→ Task description: Starting at the line that contains "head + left", transcribe each line exactly through the end of the data below, and skip any pictures.
BEGIN Source material
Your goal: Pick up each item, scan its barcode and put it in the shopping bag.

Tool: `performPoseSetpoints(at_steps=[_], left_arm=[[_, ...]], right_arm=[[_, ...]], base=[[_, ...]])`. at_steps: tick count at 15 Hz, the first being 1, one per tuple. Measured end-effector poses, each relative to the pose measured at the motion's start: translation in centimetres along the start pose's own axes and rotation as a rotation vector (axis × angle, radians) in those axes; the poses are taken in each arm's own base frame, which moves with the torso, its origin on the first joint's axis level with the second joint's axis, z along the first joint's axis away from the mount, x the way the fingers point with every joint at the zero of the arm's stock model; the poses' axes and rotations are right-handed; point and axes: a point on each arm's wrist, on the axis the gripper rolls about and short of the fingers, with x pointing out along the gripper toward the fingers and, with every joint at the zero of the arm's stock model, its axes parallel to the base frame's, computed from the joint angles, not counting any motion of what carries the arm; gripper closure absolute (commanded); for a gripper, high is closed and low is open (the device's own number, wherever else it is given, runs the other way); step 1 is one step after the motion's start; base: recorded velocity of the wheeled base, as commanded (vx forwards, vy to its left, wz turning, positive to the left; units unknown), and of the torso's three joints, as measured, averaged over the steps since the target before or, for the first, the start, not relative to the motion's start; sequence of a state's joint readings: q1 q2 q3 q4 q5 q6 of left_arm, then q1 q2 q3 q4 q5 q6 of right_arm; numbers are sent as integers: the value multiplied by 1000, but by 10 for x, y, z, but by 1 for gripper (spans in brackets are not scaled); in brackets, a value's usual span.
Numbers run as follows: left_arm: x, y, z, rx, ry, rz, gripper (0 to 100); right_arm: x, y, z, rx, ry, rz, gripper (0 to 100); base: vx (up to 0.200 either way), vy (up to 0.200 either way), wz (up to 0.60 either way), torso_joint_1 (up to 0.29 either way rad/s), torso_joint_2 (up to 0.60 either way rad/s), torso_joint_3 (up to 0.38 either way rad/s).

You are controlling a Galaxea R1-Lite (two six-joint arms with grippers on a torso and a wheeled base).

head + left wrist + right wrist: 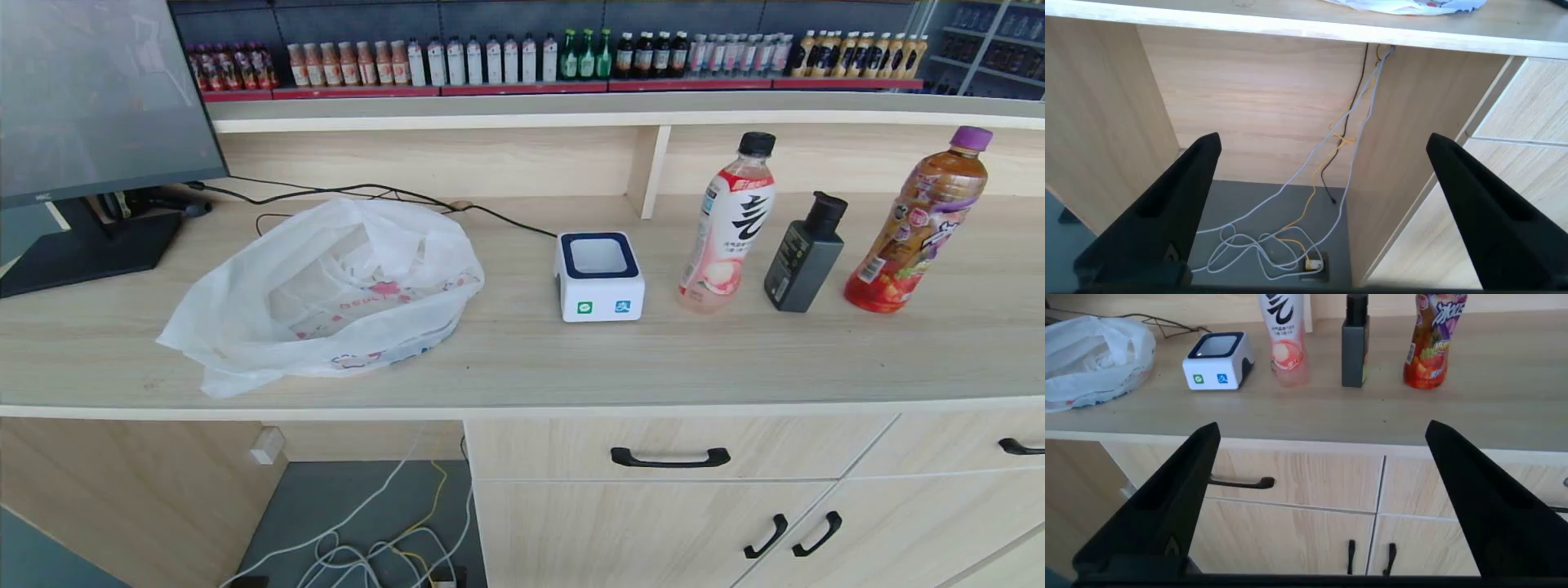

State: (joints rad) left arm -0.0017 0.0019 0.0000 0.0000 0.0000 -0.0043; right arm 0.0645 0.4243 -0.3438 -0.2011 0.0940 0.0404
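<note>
On the wooden counter stand a pink peach-drink bottle, a dark grey pump bottle and a red tea bottle with a purple cap, all upright at the right. A white barcode scanner box sits mid-counter. The white shopping bag lies open at the left. My right gripper is open, held in front of the counter's drawers. My left gripper is open, low before the open bay under the counter.
A monitor on a black stand occupies the counter's far left, with black cables running behind the bag. Drawers with black handles lie below. Loose cables litter the floor under the counter. A raised shelf backs the counter.
</note>
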Motion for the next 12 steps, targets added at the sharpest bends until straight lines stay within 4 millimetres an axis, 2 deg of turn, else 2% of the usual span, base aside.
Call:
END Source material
→ Exercise answer:
head + left wrist + right wrist: 

State: (joints rad) left arm -0.0017 0.0019 0.0000 0.0000 0.0000 -0.0043; right arm 0.0645 0.4243 -0.3438 -0.2011 0.0940 0.0404
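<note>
On the wooden counter stand a pink peach-drink bottle, a dark grey pump bottle and a red tea bottle with a purple cap, all upright at the right. A white barcode scanner box sits mid-counter. The white shopping bag lies open at the left. My right gripper is open, held in front of the counter's drawers. My left gripper is open, low before the open bay under the counter.
A monitor on a black stand occupies the counter's far left, with black cables running behind the bag. Drawers with black handles lie below. Loose cables litter the floor under the counter. A raised shelf backs the counter.
</note>
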Motion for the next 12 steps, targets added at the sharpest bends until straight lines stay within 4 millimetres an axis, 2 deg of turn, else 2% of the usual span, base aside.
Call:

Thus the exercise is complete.